En effet, JD n'aimait pas Trump. Dans «Hillbilly Elegy», il écrit toutefois qu'il est d'accord avec Trump lorsqu'il demande la protection douanière contre la Chine et la reconstruction de l'industrie américaine. Il écrit toutefois qu'il n'est pas le bon président. Plus tard, il l'a critiqué comme étant un dangereux autocrate, et même, paraît-il, «l'Hitler de l'Amérique». Tout a changé lorsque JD Vance a décidé de devenir un homme politique. Il s'est mis à genoux et se présente désormais comme un trumpiste.
JD a reçu le soutien de Trump, son appui ouvert, mais aussi ses moqueries. En septembre, Trump s'est présenté à un meeting électoral pour Vance et a dit:
JD se tenait à côté.
Lundi soir, Trump l'a presque mis sur un pied d'égalité. Il a mentionné son nom à de nombreuses reprises dans son discours («n'est-ce pas, JD» ou encore «il faut y aller JD»). Il l'a également complimenté en tant qu'indépendant avec le cœur sur la main: «JD et moi disons la même chose, mais nous le disons de manière différente».
Lorsque JD a terminé, Robert dit: «Eh bien, voyons ce qu'il en est. Espérons qu'il fera ce qu'il dit». Des doutes? «En tout cas, il est meilleur que Tim Ryan». Tim Ryan est le candidat démocrate au Sénat. Il fait quelque chose que les autres démocrates n'osent pas faire. Il se distancie ouvertement du président Biden, le vieillard impopulaire de la Maison Blanche. Ryan exige que Biden ne se représente pas dans deux ans et que le parti démocrate cherche un successeur plus jeune.

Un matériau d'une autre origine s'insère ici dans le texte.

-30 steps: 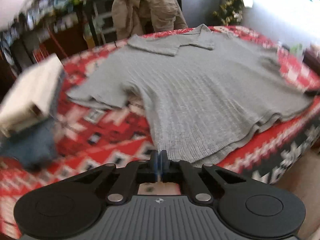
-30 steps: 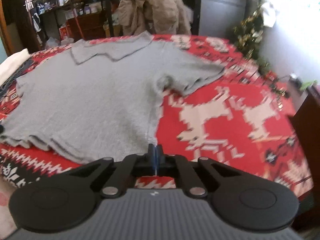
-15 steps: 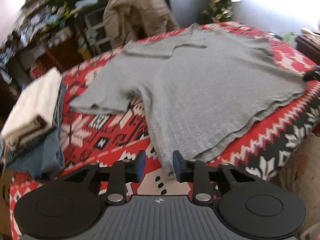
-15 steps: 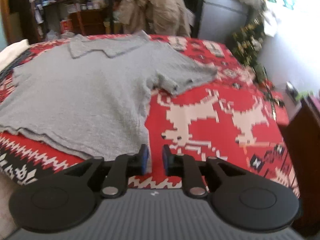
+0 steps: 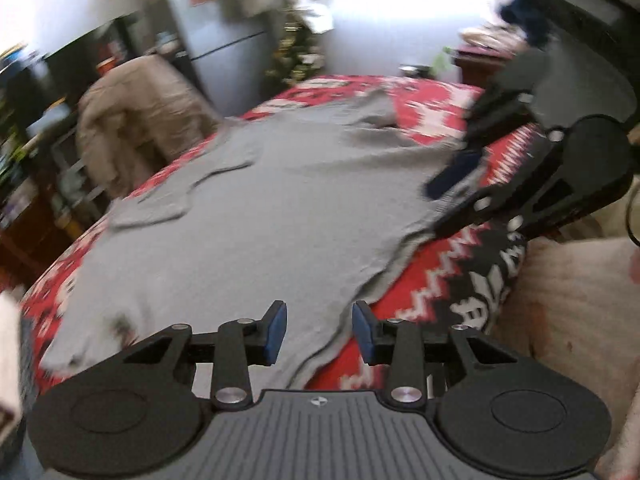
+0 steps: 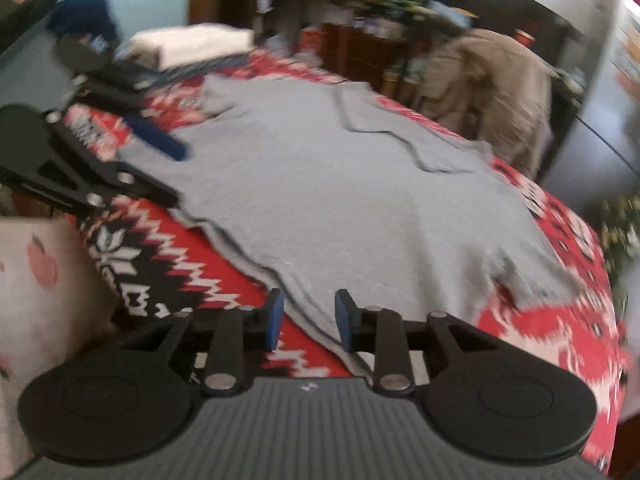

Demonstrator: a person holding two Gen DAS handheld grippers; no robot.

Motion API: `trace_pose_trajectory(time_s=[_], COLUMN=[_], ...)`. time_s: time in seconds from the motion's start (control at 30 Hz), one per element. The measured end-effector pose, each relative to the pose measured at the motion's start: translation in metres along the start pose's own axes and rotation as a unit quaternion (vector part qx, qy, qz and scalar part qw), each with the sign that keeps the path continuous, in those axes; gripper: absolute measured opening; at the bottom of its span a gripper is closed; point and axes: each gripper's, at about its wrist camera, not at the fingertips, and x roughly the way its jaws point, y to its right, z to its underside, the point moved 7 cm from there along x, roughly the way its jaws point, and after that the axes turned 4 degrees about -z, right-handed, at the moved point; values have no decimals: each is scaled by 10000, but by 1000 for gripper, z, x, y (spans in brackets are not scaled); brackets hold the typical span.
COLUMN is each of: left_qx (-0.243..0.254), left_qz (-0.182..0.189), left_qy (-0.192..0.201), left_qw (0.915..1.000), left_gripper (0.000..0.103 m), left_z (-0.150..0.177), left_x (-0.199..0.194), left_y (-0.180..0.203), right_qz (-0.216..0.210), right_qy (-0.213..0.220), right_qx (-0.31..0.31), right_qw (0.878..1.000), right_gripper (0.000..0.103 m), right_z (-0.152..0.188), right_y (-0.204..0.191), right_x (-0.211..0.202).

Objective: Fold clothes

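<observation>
Currently spread flat, collar at the far side: grey short-sleeved collared shirt (image 5: pixel 248 236) on a red, white and black patterned blanket (image 5: pixel 452 280), hem along the near edge.

Left gripper (image 5: pixel 319 330): jaws opening, blue pads apart, nothing pinched. Hem corner of the shirt lying below and between the pads, edge running from 6 o'clock toward 2 o'clock in the left wrist view.

Right gripper (image 6: pixel 307 320): jaws opening, pads released, no fabric clamped. Opposite hem corner lying below the gap, hem edge running toward 10 o'clock in the right wrist view.

Each gripper visible to the other camera: right unit at 2 o'clock in the left view, left unit at 9 o'clock in the right view, both at the hem line.

Beyond the blanket: tan jacket (image 6: pixel 492 92) draped over a chair at 1 o'clock in the right view; folded white and blue laundry stack (image 6: pixel 188 46) at 11 o'clock. Strong motion blur in both views.
</observation>
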Motion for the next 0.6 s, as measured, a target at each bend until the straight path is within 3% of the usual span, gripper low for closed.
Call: trace_pose_trajectory(time_s=[0.2, 0.23, 0.27, 0.37, 0.5, 0.6], left_qx=[948, 971, 979, 972, 840, 452], left_qz=[-35, -12, 18, 215, 294, 368], left_qy=[7, -8, -19, -5, -9, -83], left_qw=[9955, 9953, 9952, 9950, 9960, 9983], left_gripper=[37, 23, 2, 3, 3, 11], left_z=[-1, -1, 0, 2, 6, 9], left_x=[15, 17, 19, 16, 9, 7], left_y=[15, 15, 13, 13, 12, 10], right_qz=[-86, -69, -55, -91, -178, -240], right_qy=[-153, -176, -189, -198, -176, -217], right_qx=[-814, -945, -1051, -1060, -955, -752], right_qw=[9965, 9953, 9943, 9941, 9951, 9966], right_gripper=[30, 28, 27, 7, 4, 9], right_z=[-10, -10, -10, -11, -9, -3], right_y=[-19, -21, -22, -21, -18, -16], right_x=[20, 22, 24, 26, 18, 15])
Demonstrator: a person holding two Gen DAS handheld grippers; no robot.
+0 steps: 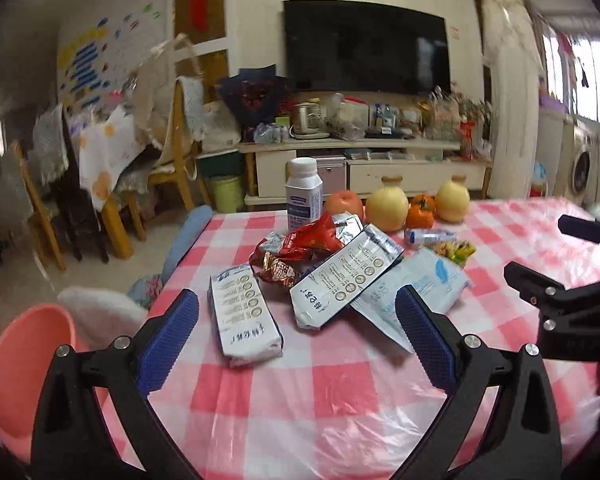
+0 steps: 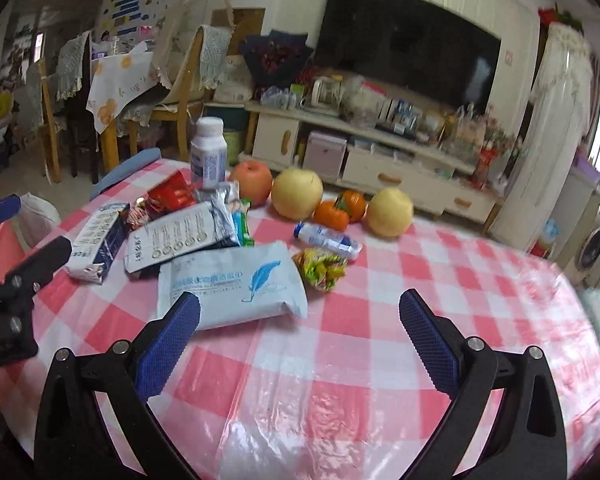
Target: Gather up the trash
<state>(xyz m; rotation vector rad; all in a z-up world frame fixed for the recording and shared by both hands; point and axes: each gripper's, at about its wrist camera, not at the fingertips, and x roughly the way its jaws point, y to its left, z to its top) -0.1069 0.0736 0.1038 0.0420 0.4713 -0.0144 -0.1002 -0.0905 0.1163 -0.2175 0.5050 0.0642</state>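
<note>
Trash lies on the pink checked tablecloth (image 1: 332,392): a flattened milk carton (image 1: 244,316), a second carton (image 1: 344,280), a red snack wrapper (image 1: 300,248), a pale blue tissue pack (image 2: 232,284), a green-yellow candy wrapper (image 2: 320,268) and a small lying bottle (image 2: 328,240). My left gripper (image 1: 298,320) is open and empty, just short of the cartons. My right gripper (image 2: 300,320) is open and empty, its left finger over the tissue pack's near corner. The right gripper's side shows in the left wrist view (image 1: 556,280).
A pink bin (image 1: 24,368) stands below the table's left edge. An upright white bottle (image 1: 303,194), an apple (image 2: 254,182), two pears (image 2: 296,194) and two oranges (image 2: 332,214) sit at the table's far side. Chairs and a TV cabinet stand beyond.
</note>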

Ryan dit ce que les autres démocrates ne disent pas de la même manière. Il met l'économie au centre, demande la réindustrialisation de l'Ohio avec les nouvelles technologies, exige l'abandon de la politique de libre-échange et des droits de douane protecteurs contre les Chinois, des investissements de l'Etat. Dans les sondages, il est au coude à coude avec Vance, bien que l'Ohio soit un État rouge, républicain. Vance et Trump le qualifient d'«extrémiste de gauche». Il vole les thèmes de Trump, mais vote à 100% avec Biden.
JD Vance ne parle que pendant une demi-heure. Ensuite, on attend Trump. Et on attend, on attend. Le caudillo est en retard. «Au moins, la musique est bonne», dit Ben, la vingtaine, originaire de Flint (Michigan) et installé depuis peu à Dayton. Ben vit avec sa sœur et son mari. Les haut-parleurs diffusent des musiciens qui ne peuvent pas passer inaperçus, même morts, à un meeting de Trump. Springsteen, CCR, le défunt Tom Petty. Mais aussi Phil Collins et Elvis.
Ben est ici parce qu'il est conservateur. «Je viens d'une famille conservatrice». Trump fait donc partie de ce milieu. Quand il gouvernait, il n'y avait pas d'inflation, dit Ben. Quand on lui demande s'il croit à la fraude électorale en 2020, Ben répond: «Je ne sais pas. Ce que je sais, c'est que Trump était loin devant la nuit de l'élection quand je suis allé me coucher, et quand je me suis réveillé, tout était différent. Cela me fait penser que quelque chose était bizarre». Mais comme je l'ai dit, on ne peut pas savoir.
Ben n'est pas un fanatique. Il estime que Biden et Trump sont tous deux trop vieux et qu'un changement de personnel des deux côtés serait bénéfique car la division devient peu à peu insupportable. «Le pays a besoin d'une pilule tranquillisante». Ben connaît-il des personnes de l'autre obédience politique? «Oui, ma sœur et son mari». La sœur chez qui il vit? «Oui, mais on ne parle pas de politique». Connaît-il des gens qui ont rompu leur amitié à cause de la politique? «Pas ici. Mais en 2016, j'étais en bas de l'école secondaire dans le Tennessee. Il y avait des partisans de Clinton et des partisans de Trump qui ne se parlaient plus».